_EXCERPTED DATA_

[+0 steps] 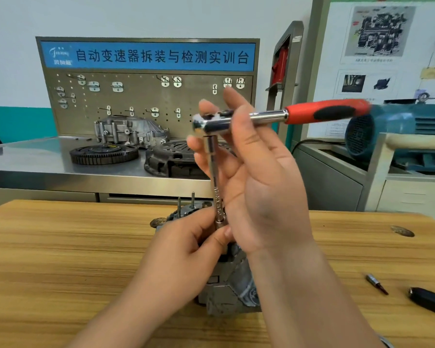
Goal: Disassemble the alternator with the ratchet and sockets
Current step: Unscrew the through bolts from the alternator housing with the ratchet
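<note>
The grey alternator [230,285] stands on the wooden table [60,247], mostly hidden behind my hands; two studs rise from its far side. A chrome ratchet [274,116] with a red and black handle is held level above it. A long extension bar [215,182] hangs straight down from the ratchet's head to the alternator. My right hand [251,177] holds the ratchet head with its fingers around it. My left hand [186,249] pinches the bottom end of the extension at the alternator's top.
A small bit socket [376,283] and a black tool handle [430,301] lie on the table at the right. Behind stands a steel bench with a flywheel [103,154], a clutch cover [171,159] and a housing before a pegboard. A blue motor [397,131] sits at the right.
</note>
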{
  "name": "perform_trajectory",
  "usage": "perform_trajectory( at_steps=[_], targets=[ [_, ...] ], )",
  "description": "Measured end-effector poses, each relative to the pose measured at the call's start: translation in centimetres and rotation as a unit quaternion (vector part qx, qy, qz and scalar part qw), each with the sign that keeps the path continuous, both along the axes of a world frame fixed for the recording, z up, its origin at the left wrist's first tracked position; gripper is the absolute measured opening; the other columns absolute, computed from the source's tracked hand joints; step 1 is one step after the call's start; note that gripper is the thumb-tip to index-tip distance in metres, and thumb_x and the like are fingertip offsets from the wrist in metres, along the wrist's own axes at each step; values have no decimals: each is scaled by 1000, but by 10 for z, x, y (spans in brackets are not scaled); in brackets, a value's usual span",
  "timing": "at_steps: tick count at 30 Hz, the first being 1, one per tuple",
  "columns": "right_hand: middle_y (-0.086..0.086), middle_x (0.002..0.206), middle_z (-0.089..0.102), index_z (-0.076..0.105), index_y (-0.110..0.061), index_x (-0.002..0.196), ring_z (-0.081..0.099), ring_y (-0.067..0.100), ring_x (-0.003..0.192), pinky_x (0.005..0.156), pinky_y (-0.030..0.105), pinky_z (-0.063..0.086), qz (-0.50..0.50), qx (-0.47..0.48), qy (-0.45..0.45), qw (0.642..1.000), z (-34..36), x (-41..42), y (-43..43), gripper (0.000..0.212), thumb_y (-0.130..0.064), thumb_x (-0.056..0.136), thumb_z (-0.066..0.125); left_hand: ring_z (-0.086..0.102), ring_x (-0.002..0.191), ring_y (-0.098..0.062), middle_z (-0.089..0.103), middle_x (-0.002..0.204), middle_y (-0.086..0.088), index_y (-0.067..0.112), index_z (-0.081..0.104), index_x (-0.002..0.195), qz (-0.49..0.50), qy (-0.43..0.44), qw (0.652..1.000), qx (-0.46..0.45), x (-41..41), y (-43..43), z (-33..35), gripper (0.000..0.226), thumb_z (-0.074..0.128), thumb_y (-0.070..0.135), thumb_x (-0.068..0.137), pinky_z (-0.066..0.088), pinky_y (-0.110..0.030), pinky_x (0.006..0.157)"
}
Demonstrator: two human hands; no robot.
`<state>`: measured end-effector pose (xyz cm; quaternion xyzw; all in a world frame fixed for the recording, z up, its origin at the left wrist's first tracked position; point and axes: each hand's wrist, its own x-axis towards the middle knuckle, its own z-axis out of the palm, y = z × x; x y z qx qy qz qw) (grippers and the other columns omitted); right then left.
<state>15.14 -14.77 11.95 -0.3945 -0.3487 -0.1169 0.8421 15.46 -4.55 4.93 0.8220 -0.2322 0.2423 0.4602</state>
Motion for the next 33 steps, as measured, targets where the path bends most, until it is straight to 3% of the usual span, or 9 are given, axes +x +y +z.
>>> perform_trajectory(
  at_steps=[4,9,12,16,19,21,24,28,33],
  targets=[
    [-12,104,69,70,-28,99,61,21,109,98,35,45,-68,-57,-65,994,-2,-1,1,22,-14,86,60,57,61,-20,65,65,-1,22,66,80,14,0,1000,2,0,-2,0,28,49,44,80,43,-34,53],
    [0,107,71,66,-23,103,68,21,80,78,28,53,3,3,-1,1000,-1,3,-4,20,-31,90,53,58,61,-16,65,65,0,24,64,80,-7,-2,1000,-19,-2,-2,2,38,48,58,84,47,-39,58],
    [6,97,74,61,-14,109,68,22,71,76,30,58,16,16,37,999,0,5,-8,39,-39,82,48,58,60,-16,64,64,2,27,62,82,-11,-1,1000,-5,-2,-1,2,34,45,56,87,47,-39,57],
    [1,98,73,68,-24,101,66,18,79,76,27,53,-22,-14,-5,1000,-1,3,-4,18,-30,89,57,61,69,-25,66,68,-4,16,63,78,1,9,1000,-5,3,-1,0,38,50,51,84,49,-47,65],
    [-7,97,71,73,-27,95,62,20,92,78,29,49,-85,-42,-54,994,-1,3,-4,20,-17,86,58,62,73,-28,68,74,-7,12,65,83,-2,15,1000,4,3,0,1,53,47,63,80,50,-50,68],
    [-8,96,70,73,-27,93,63,18,90,77,29,48,-77,-30,-47,995,-1,3,-5,21,-16,86,57,62,69,-22,67,69,0,16,66,79,-23,21,1000,-3,1,2,4,56,43,67,72,51,-43,63],
    [-2,100,71,68,-23,97,66,17,78,72,26,51,-31,-2,-19,999,0,3,-8,17,-22,91,52,53,55,2,59,58,23,32,61,70,-53,19,998,-5,-2,5,8,32,47,58,82,37,-12,51],
    [6,99,73,60,-13,103,67,19,65,70,28,56,-4,10,17,1000,0,5,-7,26,-32,92,46,51,56,9,57,56,27,27,62,75,-46,22,999,15,0,5,7,16,59,21,90,32,-8,52],
    [-3,100,71,67,-22,101,66,19,85,78,28,52,-118,-45,-64,990,0,5,-9,18,-16,91,53,51,53,13,57,53,27,26,62,74,-33,21,999,-3,-1,0,6,14,61,21,87,31,-4,50]
  ],
)
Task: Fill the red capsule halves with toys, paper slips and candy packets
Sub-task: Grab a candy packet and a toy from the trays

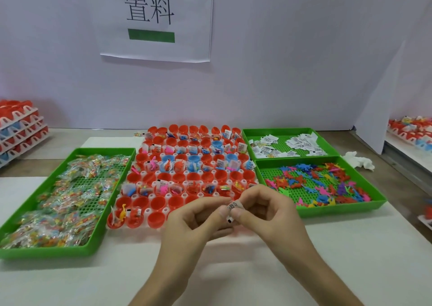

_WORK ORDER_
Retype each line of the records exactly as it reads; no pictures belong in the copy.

_RESPONSE_
[+0 steps] 
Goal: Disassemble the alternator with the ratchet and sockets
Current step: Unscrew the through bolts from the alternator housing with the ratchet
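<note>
The grey alternator [230,285] stands on the wooden table [60,247], mostly hidden behind my hands; two studs rise from its far side. A chrome ratchet [274,116] with a red and black handle is held level above it. A long extension bar [215,182] hangs straight down from the ratchet's head to the alternator. My right hand [251,177] holds the ratchet head with its fingers around it. My left hand [186,249] pinches the bottom end of the extension at the alternator's top.
A small bit socket [376,283] and a black tool handle [430,301] lie on the table at the right. Behind stands a steel bench with a flywheel [103,154], a clutch cover [171,159] and a housing before a pegboard. A blue motor [397,131] sits at the right.
</note>
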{
  "name": "perform_trajectory",
  "usage": "perform_trajectory( at_steps=[_], targets=[ [_, ...] ], )",
  "description": "Measured end-effector poses, each relative to the pose measured at the call's start: translation in centimetres and rotation as a unit quaternion (vector part qx, qy, qz and scalar part qw), each with the sign that keeps the path continuous, both along the axes of a world frame fixed for the recording, z up, its origin at the left wrist's first tracked position; gripper is the absolute measured opening; the other columns absolute, computed from the source's tracked hand joints; step 1 is one step after the call's start; note that gripper is the thumb-tip to index-tip distance in metres, and thumb_x and the like are fingertip offsets from the wrist in metres, along the wrist's own axes at each step; values have no decimals: each is scaled by 1000, but by 10 for z, x, y (spans in brackets are not scaled); in brackets, a value's usual span",
  "timing": "at_steps: tick count at 30 Hz, the first being 1, one per tuple",
  "columns": "right_hand: middle_y (-0.086..0.086), middle_x (0.002..0.206), middle_z (-0.089..0.102), index_z (-0.076..0.105), index_y (-0.110..0.061), index_x (-0.002..0.196), ring_z (-0.081..0.099), ring_y (-0.067..0.100), ring_x (-0.003..0.192), pinky_x (0.005..0.156), pinky_y (-0.030..0.105), pinky_z (-0.063..0.086), qz (-0.50..0.50), qx (-0.47..0.48), qy (-0.45..0.45), qw (0.642..1.000), z (-34..36), x (-41..42), y (-43..43), gripper (0.000..0.212), thumb_y (-0.130..0.064), thumb_x (-0.056..0.136), thumb_z (-0.066..0.125); left_hand: ring_z (-0.086..0.102), ring_x (-0.002..0.191), ring_y (-0.098..0.062), middle_z (-0.089..0.103), middle_x (-0.002..0.204), middle_y (-0.086..0.088), index_y (-0.067..0.112), index_z (-0.081..0.104), index_x (-0.002..0.195), qz (-0.49..0.50), qy (-0.43..0.44), qw (0.652..1.000), qx (-0.46..0.45), x (-41..41), y (-43..43), z (-33..35), gripper (0.000..0.226), thumb_z (-0.074..0.128), thumb_y (-0.070..0.135), thumb_x (-0.068..0.137), pinky_z (-0.066..0.088), pinky_y (-0.110..0.030), pinky_x (0.006..0.157)"
}
Demonstrator: two human hands; no robot.
`<state>`: measured end-effector pose (xyz cm; quaternion xyzw; all in a world frame fixed for the recording, z up, its origin at the left wrist's first tracked position; point and axes: each hand's wrist, its own x-axis towards the middle knuckle, its own z-axis out of the palm, y = z × x; x y z qx qy qz qw) (grippers and the other columns omitted); right then left.
<state>15.14 -14.77 11.95 -0.3945 -0.3487 -0.1169 0.8421 15.46 -4.55 4.93 0.8220 -0.2322 0.2423 0.4602</state>
Motion for the next 33 steps, as measured, targets where the path bends most, until it is straight to 3% of the usual span, or 9 are given, axes +x +y +z.
>>> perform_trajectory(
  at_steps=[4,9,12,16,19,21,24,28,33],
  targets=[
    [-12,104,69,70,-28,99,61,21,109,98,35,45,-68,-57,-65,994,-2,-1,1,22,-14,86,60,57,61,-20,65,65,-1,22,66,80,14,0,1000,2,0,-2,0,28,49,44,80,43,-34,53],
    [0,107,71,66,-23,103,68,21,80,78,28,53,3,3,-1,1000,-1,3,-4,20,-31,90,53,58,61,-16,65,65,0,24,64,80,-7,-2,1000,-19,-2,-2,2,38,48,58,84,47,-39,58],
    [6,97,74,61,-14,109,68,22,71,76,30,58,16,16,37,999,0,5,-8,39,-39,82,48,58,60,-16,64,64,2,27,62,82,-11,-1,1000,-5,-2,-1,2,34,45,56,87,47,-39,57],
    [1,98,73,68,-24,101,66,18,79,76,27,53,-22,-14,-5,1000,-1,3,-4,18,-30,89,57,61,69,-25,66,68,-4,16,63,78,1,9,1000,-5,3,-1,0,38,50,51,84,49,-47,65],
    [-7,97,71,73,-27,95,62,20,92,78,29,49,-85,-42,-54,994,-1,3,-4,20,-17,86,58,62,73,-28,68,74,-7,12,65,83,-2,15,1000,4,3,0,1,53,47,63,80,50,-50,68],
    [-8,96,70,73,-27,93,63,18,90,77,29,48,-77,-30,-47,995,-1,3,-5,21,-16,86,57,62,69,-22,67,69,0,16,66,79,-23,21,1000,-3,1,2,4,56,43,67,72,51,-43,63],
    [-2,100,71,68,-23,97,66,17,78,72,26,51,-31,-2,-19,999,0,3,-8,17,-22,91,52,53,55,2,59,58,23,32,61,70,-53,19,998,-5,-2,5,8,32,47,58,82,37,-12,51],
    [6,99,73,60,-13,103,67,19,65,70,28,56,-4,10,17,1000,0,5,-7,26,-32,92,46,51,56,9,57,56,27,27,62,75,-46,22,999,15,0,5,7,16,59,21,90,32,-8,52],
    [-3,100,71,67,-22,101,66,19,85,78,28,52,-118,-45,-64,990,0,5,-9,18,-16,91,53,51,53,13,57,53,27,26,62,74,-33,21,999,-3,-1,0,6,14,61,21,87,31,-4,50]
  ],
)
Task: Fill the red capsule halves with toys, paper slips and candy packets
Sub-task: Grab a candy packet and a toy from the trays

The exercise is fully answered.